Basically the title. I’ve run into an issue where I’m starting to have memory errors all over the place, even after replacing all of the ram sticks, and adding ram back one by one and testing. This last time, no errors with memory until about 3 hours in, and watching something from my plex server. This was after testing and excluding ram from the slots that were failing, as I assumed the slots are bad since other new ram was failing in the same slot.
I can give logs or anything needed, but how exactly do I know if the motherboard itself is on its way out and needing replacing?
To follow that up, what motherboard can I just swap out for this one without having to start from scratch?
I really appreciate the help guys, I’m really at a loss!
If you see errors in those logs, start by actually searching those errors online. I cannot tell you how many times I’ve been saved with 10 minutes of searching the one error in my syslog!
If there are no errors, you may need to diagnose the hard way. The way I’d approach it, if I had no other clue, is via what’s called a Burn-In test. If it was me, I’d:
- Disconnect all add-in cards and drives from the board
- Go down to the smallest set of RAM you can boot from
- Save off current BIOS settings
- Turn off everything non-essential from BIOS
- Download and setup a flash drive to be able to run a Burn-In tool, and run it
- If you still see the issue, and you are dual-CPU’ed, pull one CPU and re-run
- If you don’t see the issue, start adding components back, in stages
Hopefully the above can help you narrow down which component is actually failing.
To help answer the follow-up – what OS are you running?
I appreciate the detail!
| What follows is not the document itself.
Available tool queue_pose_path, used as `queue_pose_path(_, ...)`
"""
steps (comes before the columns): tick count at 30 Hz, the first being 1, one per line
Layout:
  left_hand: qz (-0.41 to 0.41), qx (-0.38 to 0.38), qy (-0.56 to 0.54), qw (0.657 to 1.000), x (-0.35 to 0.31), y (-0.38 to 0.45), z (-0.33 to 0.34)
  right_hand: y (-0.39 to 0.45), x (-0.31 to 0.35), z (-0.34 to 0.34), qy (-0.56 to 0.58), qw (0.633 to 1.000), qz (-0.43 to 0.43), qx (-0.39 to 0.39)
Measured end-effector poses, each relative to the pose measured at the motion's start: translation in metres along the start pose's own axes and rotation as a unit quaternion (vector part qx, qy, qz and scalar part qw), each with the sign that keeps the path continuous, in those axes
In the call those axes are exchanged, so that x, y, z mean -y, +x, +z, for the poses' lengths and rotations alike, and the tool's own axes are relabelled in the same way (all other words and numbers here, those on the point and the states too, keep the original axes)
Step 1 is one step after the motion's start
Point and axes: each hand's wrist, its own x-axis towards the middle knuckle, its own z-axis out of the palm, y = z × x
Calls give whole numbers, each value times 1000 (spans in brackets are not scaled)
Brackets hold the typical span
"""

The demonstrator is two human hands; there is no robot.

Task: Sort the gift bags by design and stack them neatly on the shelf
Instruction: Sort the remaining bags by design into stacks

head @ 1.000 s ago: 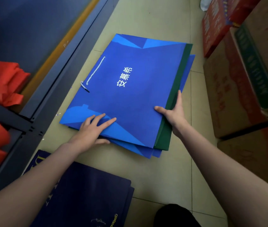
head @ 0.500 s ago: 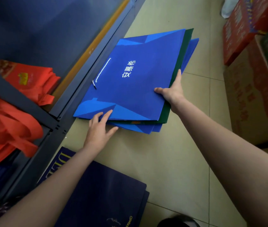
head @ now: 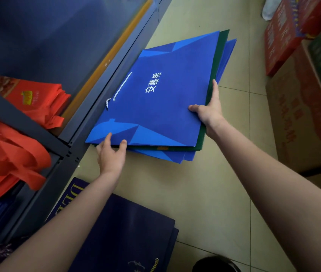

I’m running the latest version of Unraid.
The errors I have been getting (and googled) point to ram errors, but it was still happening even after replacing all of the ram. which now points me to the memory slots themselves. But with them both going bad simultaneously, I was worried it could mean the board itself is bad.
When I get home I’ll upload some of the logs, as I believe there was another error that popped up that may have been the CPU.
if one of the CPU’s was going bad, would that cause it to throw memory errors with the ram?